Depuis des mois, les services d’urgence sont entrés en conflit ouvert contre le Ministère de la Santé. Les médecins, infirmières et autres soignants se plaignent ainsi du manque de moyens, de la fermeture continue de lits, de la pénurie de personnel, de conditions matérielles détestables, …. Rien ne va plus selon eux, et le Ministère de la Santé a pris le problème à bras le corps. Après plusieurs annonces, au cours de l’été, Mme Agnès Buzyn a dévoilé un ambitieux plan d’action, dévoilé le lundi 09 septembre, et dès le début de sa déclaration, la Ministre de la Santé a annoncé sa volonté d’agir désormais : « L’heure n’est plus aux constats mais aux solutions. » Et parce que les projets ambitieux nécessitent des moyens, le Ministère de la santé a déjà évalué la dépense, en annonçant un budget de 750 millions d’euros jusqu’en 2022. Alors, les mesures annoncées par la Ministre constituent-elles une réponse adaptée et efficace aux revendications des soignants ?

Le SAS, un nouveau centre d’appel pour gérer toutes les demandes de soins

La vaste Réforme du service des Urgences à l’Hôpital s’articule autour de mesures, dont certaines sont annoncées depuis des années voire des décennies. Ainsi en est-il du SAS, un nouvel acronyme pour Service d’accès aux soins. Offrir à l’ensemble de la population un canal de communication (téléphone ou mail) accessible 24h/24 et 7j/7. Ce nouveau service pose déjà questions, puisqu’il est destiné, faut-il le rappeler à désengorger les urgences. Que va-t-il advenir des autres numéros d’urgence ? Comment orientera-t-on les appelants vers une infirmière libérale ou un médecin généraliste ? … L’ambition du SAS est de répondre à toutes les demandes de soins de la population, et on peut légitimement considérer que l’asphyxie est déjà envisageable avant même la création de ce nouveau service. Et le Ministère de la Santé annonce que le SAS sera opérationnel dès l’été 2020, alors le temps presse, et un projet détaillé et précis devrait être rendu public dans les deux mois.

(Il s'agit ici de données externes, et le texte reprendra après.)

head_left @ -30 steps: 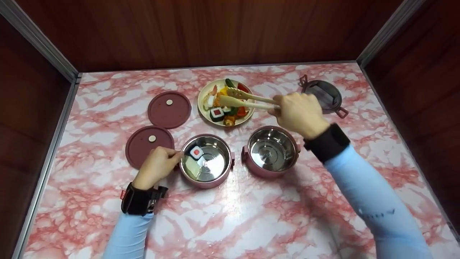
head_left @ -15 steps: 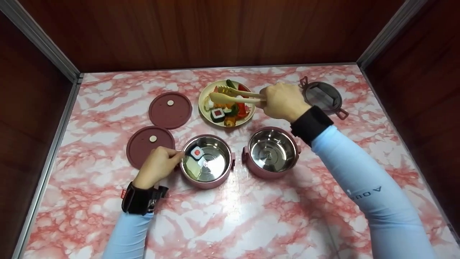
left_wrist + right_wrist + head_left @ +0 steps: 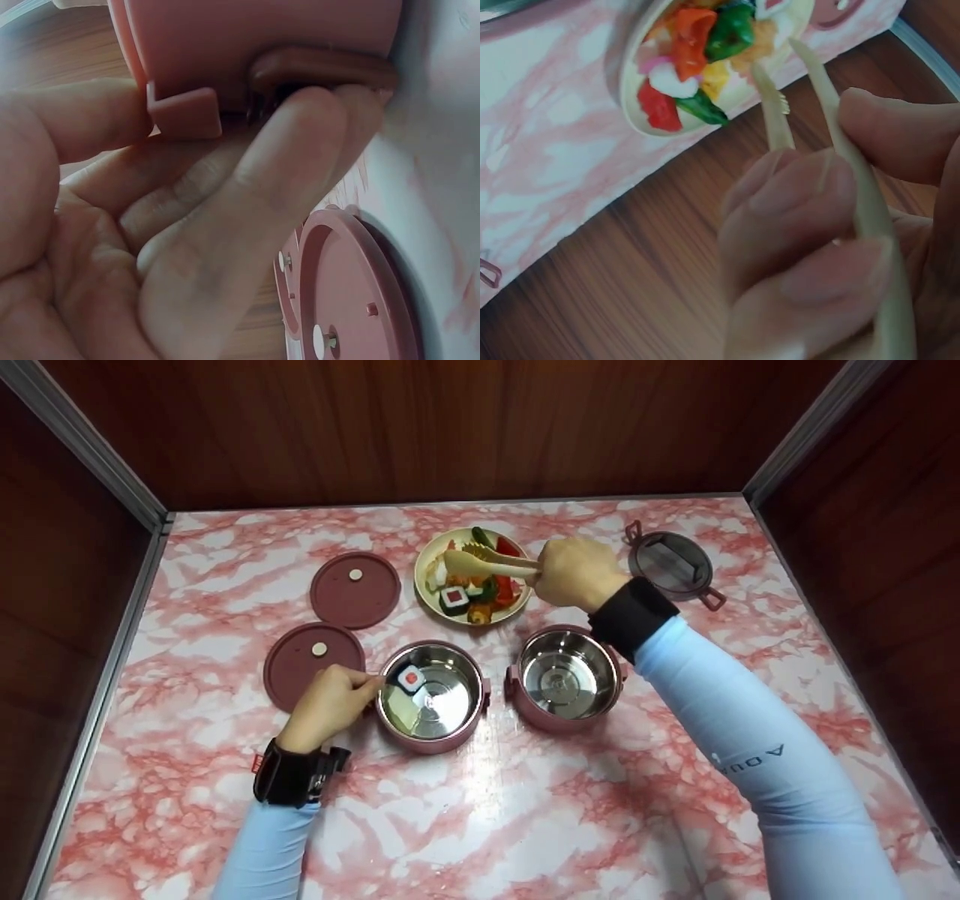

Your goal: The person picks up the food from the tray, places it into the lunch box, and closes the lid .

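Fingers of the right hand (image 3: 574, 572) curl round a pair of pale tongs (image 3: 469, 564), whose two tips stand a narrow gap apart over a cream plate (image 3: 421, 577) at the far middle of the table. Whether the tips touch any food, the views do not settle. On the plate lie a dark-edged roll with a red centre (image 3: 454, 598) at the near side, red pieces (image 3: 504, 589) toward the right, and a long green piece (image 3: 481, 537) at the far edge.

Nearer and slightly left of the plate stands an upright pink pot (image 3: 429, 745) with a shiny metal inside. Within it, toward the left wall, sit a white roll piece with a red middle (image 3: 410, 679) and, just nearer, a pale yellowish piece (image 3: 404, 711). The left hand (image 3: 334, 705) grips this pot by its left side, thumb and fingers at the handle (image 3: 322, 69).

Just right of it stands a second pink pot (image 3: 555, 724). Farther left, two dark red lids (image 3: 355, 604) lie flat, one behind the other, the nearer partly hidden by the left hand. At far right rests a round grey piece with looped handles (image 3: 670, 574).
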Demonstrator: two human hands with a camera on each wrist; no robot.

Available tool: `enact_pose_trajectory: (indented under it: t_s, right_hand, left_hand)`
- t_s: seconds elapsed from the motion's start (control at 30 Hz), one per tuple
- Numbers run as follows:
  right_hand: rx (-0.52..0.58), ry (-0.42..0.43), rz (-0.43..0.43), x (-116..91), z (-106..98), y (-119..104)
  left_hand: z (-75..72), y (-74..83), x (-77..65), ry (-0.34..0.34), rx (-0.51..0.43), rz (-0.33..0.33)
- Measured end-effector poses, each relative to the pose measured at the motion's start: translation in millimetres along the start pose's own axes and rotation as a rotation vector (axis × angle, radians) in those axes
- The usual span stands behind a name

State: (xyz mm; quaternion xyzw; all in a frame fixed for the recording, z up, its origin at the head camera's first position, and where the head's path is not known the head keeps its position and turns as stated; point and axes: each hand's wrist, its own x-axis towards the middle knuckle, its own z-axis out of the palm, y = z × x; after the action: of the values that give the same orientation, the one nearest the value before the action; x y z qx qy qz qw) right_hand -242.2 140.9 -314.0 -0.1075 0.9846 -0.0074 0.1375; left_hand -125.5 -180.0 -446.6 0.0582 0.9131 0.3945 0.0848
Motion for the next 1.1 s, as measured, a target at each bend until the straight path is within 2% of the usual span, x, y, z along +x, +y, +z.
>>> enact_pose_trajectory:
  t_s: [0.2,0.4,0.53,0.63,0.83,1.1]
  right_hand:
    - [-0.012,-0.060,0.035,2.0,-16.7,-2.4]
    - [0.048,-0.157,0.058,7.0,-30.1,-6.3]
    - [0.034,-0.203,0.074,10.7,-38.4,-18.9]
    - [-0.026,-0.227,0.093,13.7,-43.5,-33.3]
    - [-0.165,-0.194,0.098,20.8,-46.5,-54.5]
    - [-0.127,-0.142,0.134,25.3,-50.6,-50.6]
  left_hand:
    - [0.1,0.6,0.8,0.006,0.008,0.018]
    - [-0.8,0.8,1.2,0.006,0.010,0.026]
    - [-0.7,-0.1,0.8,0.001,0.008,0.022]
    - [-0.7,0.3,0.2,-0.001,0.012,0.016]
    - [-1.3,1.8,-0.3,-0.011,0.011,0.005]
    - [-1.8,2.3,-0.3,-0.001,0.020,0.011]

De nouvelles responsabilités pour les infirmiers et infirmières hospitalières

Dès le 02 septembre, la Ministre confirmait le renforcement du rôle des infirmières, avec la possibilité de prescrire de l’imagerie ou de suturer des plaies (protocoles de coopération). Aux Urgences, L’infirmière de pratique avancée (IPA) pourra, quant à elle, poser des diagnostics, réaliser des actes techniques, prescrire des examens d’imagerie. Certains présentent déjà l’IPA comme la « super infirmière », et il est nécessaire de souligner que l’IPA sera armée pour faire face à ses nouvelles responsabilités, avec une formation BAC +5 et une expérience confirmée. Faire gagner du temps médical aux urgences, l’ambition des IPA Urgences correspond aux objectifs fixés par Mme Buzyn.

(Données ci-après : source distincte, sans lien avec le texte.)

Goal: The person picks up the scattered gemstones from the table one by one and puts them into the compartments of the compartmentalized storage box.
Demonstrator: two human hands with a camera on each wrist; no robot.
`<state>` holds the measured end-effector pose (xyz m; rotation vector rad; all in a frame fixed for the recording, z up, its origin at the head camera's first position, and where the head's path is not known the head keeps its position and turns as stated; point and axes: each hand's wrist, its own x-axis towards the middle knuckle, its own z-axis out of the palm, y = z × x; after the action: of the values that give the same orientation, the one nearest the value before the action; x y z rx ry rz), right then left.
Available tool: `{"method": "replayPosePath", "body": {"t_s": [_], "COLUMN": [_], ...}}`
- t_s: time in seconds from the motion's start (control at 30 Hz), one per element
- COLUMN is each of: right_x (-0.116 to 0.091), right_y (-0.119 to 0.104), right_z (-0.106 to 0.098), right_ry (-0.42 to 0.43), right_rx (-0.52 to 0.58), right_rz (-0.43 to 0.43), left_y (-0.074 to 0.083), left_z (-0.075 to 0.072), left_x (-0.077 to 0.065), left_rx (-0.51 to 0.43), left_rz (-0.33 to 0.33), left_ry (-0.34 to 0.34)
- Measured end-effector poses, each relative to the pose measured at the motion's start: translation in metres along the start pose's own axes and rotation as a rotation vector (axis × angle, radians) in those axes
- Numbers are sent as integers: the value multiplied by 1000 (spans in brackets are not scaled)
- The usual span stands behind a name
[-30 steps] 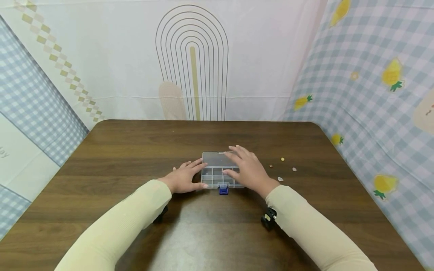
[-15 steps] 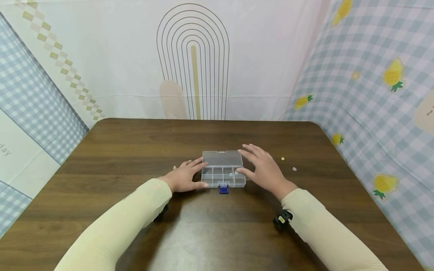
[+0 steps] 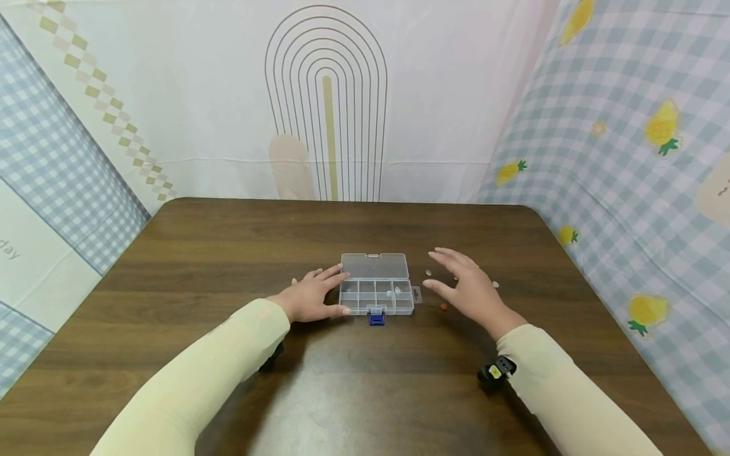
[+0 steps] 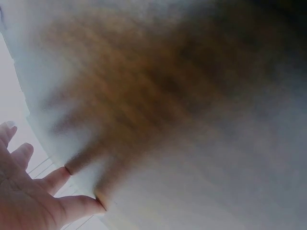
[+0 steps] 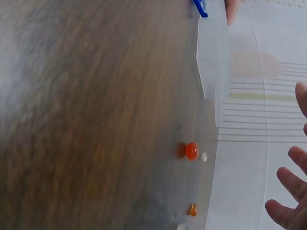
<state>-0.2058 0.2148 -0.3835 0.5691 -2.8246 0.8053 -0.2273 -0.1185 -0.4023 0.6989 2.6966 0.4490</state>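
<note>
A clear plastic compartment box [image 3: 376,268] lies on the table, its lid folded back and a blue latch [image 3: 376,318] at its front. Several whitish beads [image 3: 397,291] sit in its right-hand compartments. My left hand [image 3: 308,297] rests at the box's left side, fingers spread and straight, with index finger and thumb at its edge. To the right of the box, my right hand [image 3: 467,291] hovers with loosely spread fingers and holds nothing. Below it lie an orange-red bead [image 5: 192,151], a small white bead [image 5: 205,156] and an amber-coloured piece [image 5: 193,209].
A pale bead [image 3: 429,273] lies between the box and my right hand, another [image 3: 495,284] just beyond that hand. The brown wooden table [image 3: 342,380] reaches back to a printed cloth [image 3: 445,101]. A hanging tab [image 3: 417,294] sticks out from the box's right side.
My right hand has moved right, from over the box to above the loose beads. The box's right compartments and the orange-red bead now show. The left hand stays in place.
</note>
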Motion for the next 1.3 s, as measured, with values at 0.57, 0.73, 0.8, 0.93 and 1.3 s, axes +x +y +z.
{"method": "replayPosePath", "body": {"t_s": [0.57, 0.73, 0.8, 0.93, 1.3], "right_x": [-9, -12, -14, -17, -23], "right_y": [31, 39, 42, 49, 61], "right_z": [-12, -16, -17, -17, -18], "right_ry": [-42, -61, -69, -74, -101], "right_rx": [98, 100, 100, 93, 90], "right_rz": [146, 187, 198, 201, 215], "left_y": [0, 1, 1, 1, 1], "left_z": [0, -1, -1, -1, -1], "left_x": [0, 0, 0, 0, 0], "left_rx": [10, 4, 3, 7, 12], "left_rz": [-4, -4, -4, -7, -7], "left_ry": [-4, -4, -3, -7, -6]}}
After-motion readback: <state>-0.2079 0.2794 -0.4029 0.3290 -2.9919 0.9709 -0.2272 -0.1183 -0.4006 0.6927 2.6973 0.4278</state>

La profession infirmière se félicite de ces annonces, d’autant plus que les protocoles de coopération, nécessaires à la délégation des taches des médecins vers les infirmières, ont été créées en 2009 (la loi HPST) même si elle regrette le manque de cohérence au niveau national. Pourquoi ne pas donner les mêmes droits à toutes les infirmières et infirmiers, et limiter ces délégations à des accords entre certains médecins urgentistes et certaines infirmières. Reste à régler le problème de la rémunération et du financement, et en cette période de troubles à l’hôpital, la question est sensible. Toujours est-il, que les infirmières et infirmiers hospitaliers se disent offusqués que la prime de coopération, évoquée par le Ministère, ne soit que de 100 € par mois.

Les soins de ville et les infirmières libérales, pour soulager l’asphyxie des urgences

Si la coopération fait partie de la Réforme initiée en 2018 et sobrement baptisée Ma Santé 2022, elle est aussi un des axes pour permettre aux Urgences de se sortir de la Crise. Ainsi, des protocoles de coopération devraient permettre aux masseurs kinésithérapeutes de prendre en charge les situations de traumatologie bénigne, comme une entorse de cheville par exemple. Le passage par la case médecin ne sera plus nécessaire, et cette mesure devrait entrer en vigueur avant la fin de l’année 2019.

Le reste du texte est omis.